GOAL OF THE EXERCISE:
An exact copy of the data below is required; return it in full.
※
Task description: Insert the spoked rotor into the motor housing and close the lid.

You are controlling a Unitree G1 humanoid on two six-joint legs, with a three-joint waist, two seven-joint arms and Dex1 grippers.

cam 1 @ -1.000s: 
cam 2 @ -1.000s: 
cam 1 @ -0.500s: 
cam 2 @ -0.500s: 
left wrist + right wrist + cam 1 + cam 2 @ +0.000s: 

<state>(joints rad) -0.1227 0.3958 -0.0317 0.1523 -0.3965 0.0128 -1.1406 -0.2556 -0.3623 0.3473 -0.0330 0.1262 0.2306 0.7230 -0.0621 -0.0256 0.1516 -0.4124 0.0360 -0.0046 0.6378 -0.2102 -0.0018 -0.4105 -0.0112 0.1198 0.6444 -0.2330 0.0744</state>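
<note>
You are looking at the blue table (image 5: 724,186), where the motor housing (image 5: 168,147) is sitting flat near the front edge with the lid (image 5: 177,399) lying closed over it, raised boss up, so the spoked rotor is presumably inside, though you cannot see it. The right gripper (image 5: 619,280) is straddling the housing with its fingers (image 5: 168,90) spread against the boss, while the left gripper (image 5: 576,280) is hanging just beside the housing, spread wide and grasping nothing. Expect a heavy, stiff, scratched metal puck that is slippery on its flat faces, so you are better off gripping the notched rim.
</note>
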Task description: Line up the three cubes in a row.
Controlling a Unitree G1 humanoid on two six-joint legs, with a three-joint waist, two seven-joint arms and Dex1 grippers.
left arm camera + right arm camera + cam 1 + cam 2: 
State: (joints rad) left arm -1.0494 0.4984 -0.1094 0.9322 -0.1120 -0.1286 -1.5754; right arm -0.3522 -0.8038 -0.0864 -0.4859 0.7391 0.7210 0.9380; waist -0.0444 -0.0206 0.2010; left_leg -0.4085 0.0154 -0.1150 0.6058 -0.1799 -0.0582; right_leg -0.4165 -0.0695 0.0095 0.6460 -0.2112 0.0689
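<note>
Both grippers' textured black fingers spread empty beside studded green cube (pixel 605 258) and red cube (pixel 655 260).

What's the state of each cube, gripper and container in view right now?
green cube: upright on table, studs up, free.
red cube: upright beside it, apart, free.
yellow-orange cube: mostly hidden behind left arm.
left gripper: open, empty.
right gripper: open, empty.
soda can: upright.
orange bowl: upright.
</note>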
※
WRITTEN ANSWER:
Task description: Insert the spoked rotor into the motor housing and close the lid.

You are controlling a Unitree G1 humanoid on two six-joint legs, with a three-joint waist, two seven-joint arms and Dex1 grippers.

cam 1 @ -1.000s: 
cam 2 @ -1.000s: 
cam 1 @ -0.500s: 
cam 2 @ -0.500s: 
left wrist + right wrist + cam 1 + cam 2 @ +0.000s: 

<state>(joints rad) -0.1227 0.3958 -0.0317 0.1523 -0.3965 0.0128 -1.1406 -0.2556 -0.3623 0.3473 -0.0330 0.1262 0.2306 0.7230 -0.0621 -0.0256 0.1516 -0.4124 0.0360 -0.0046 0.6378 -0.2102 -0.0018 -0.4105 -0.0112 0.1198 0.6444 -0.2330 0.0744</state>
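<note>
You are looking at the blue table (image 5: 724,186), where the motor housing (image 5: 168,147) is sitting flat near the front edge with the lid (image 5: 177,399) lying closed over it, raised boss up, so the spoked rotor is presumably inside, though you cannot see it. The right gripper (image 5: 619,280) is straddling the housing with its fingers (image 5: 168,90) spread against the boss, while the left gripper (image 5: 576,280) is hanging just beside the housing, spread wide and grasping nothing. Expect a heavy, stiff, scratched metal puck that is slippery on its flat faces, so you are better off gripping the notched rim.
</note>
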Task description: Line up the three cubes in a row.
Controlling a Unitree G1 humanoid on two six-joint legs, with a three-joint waist, two seven-joint arms and Dex1 grippers.
left arm camera + right arm camera + cam 1 + cam 2: 
State: (joints rad) left arm -1.0494 0.4984 -0.1094 0.9322 -0.1120 -0.1286 -1.5754; right arm -0.3522 -0.8038 -0.0864 -0.4859 0.7391 0.7210 0.9380; waist -0.0444 -0.0206 0.2010; left_leg -0.4085 0.0154 -0.1150 0.6058 -0.1799 -0.0582; right_leg -0.4165 -0.0695 0.0095 0.6460 -0.2112 0.0689
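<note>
Both grippers' textured black fingers spread empty beside studded green cube (pixel 605 258) and red cube (pixel 655 260).

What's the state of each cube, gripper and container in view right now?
green cube: upright on table, studs up, free.
red cube: upright beside it, apart, free.
yellow-orange cube: mostly hidden behind left arm.
left gripper: open, empty.
right gripper: open, empty.
soda can: upright.
orange bowl: upright.
</note>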

Work on this exercise has been completed.